- _Your goal_
The answer must be every line below that contains the string "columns".

- _Supplied material_

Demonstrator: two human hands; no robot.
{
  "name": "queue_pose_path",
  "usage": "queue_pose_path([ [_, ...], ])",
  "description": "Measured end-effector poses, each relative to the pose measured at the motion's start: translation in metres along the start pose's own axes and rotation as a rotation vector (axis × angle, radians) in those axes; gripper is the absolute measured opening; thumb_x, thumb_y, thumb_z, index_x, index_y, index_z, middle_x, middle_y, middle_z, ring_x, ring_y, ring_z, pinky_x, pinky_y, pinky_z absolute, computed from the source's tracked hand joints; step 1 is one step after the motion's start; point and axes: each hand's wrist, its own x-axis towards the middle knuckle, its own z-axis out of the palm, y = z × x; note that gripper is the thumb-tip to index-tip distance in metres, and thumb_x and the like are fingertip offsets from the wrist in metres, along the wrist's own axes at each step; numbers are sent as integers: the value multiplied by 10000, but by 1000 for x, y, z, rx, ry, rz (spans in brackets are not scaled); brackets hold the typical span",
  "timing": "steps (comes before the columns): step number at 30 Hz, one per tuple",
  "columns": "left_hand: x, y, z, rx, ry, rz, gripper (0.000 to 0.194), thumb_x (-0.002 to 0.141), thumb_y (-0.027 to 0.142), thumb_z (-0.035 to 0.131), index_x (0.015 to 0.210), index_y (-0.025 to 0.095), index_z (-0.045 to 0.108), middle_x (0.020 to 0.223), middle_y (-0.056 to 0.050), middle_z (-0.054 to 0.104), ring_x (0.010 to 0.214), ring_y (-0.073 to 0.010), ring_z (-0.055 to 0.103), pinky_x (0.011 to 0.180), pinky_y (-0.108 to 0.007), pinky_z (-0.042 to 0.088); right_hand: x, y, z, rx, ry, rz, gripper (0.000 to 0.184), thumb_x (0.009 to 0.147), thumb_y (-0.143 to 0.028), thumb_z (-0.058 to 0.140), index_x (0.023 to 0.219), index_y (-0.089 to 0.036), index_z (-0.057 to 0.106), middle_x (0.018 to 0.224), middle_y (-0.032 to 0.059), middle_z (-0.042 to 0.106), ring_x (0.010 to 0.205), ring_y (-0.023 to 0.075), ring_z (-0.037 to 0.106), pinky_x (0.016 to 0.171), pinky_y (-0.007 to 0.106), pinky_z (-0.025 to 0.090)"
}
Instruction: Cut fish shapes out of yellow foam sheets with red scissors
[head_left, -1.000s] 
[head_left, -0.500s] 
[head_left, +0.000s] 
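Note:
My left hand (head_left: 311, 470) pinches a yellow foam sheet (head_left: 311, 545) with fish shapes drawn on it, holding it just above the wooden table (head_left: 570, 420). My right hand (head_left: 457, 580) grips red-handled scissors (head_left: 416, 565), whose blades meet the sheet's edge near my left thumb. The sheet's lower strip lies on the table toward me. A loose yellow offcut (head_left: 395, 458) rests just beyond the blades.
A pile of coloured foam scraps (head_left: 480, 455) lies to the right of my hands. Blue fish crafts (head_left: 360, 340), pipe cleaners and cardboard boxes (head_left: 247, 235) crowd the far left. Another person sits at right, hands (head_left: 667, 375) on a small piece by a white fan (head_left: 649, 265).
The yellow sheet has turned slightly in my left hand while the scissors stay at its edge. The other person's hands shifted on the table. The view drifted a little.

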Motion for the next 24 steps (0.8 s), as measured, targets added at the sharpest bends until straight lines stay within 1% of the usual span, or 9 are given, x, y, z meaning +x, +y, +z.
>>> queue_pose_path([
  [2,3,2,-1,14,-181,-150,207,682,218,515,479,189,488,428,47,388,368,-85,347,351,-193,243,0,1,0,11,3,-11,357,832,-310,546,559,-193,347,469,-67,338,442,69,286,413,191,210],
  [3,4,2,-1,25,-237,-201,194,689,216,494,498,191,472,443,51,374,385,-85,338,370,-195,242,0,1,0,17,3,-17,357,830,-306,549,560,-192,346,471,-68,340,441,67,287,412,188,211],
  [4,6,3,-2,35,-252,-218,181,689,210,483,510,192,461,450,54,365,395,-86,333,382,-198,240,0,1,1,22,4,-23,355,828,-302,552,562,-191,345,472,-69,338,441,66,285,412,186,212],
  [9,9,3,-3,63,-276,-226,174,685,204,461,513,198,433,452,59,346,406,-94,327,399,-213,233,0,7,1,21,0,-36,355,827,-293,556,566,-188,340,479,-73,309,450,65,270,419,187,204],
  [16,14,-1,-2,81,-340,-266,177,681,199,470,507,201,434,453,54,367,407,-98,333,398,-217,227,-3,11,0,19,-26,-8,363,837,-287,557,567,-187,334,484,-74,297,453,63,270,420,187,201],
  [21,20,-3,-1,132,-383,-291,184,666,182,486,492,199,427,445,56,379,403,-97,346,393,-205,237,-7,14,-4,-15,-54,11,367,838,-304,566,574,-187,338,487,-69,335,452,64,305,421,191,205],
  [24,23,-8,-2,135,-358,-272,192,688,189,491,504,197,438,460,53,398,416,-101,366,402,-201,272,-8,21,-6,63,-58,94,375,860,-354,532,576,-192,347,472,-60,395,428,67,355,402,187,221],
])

- _Response area_
  "timing": "steps (comes before the columns): step number at 30 Hz, one per tuple",
  "columns": "left_hand: x, y, z, rx, ry, rz, gripper (0.000 to 0.194), thumb_x (-0.002 to 0.141), thumb_y (-0.027 to 0.142), thumb_z (-0.035 to 0.131), index_x (0.015 to 0.210), index_y (-0.025 to 0.095), index_z (-0.045 to 0.108), middle_x (0.020 to 0.223), middle_y (-0.056 to 0.050), middle_z (-0.054 to 0.104), ring_x (0.010 to 0.214), ring_y (-0.073 to 0.010), ring_z (-0.055 to 0.103), pinky_x (0.011 to 0.180), pinky_y (-0.108 to 0.007), pinky_z (-0.042 to 0.088); right_hand: x, y, z, rx, ry, rz, gripper (0.000 to 0.184), thumb_x (0.009 to 0.147), thumb_y (-0.143 to 0.028), thumb_z (-0.058 to 0.140), index_x (0.023 to 0.219), index_y (-0.089 to 0.036), index_z (-0.057 to 0.106), middle_x (0.018 to 0.224), middle_y (-0.032 to 0.059), middle_z (-0.042 to 0.106), ring_x (0.010 to 0.205), ring_y (-0.023 to 0.075), ring_z (-0.037 to 0.106), pinky_x (0.016 to 0.171), pinky_y (-0.007 to 0.106), pinky_z (-0.025 to 0.090)"

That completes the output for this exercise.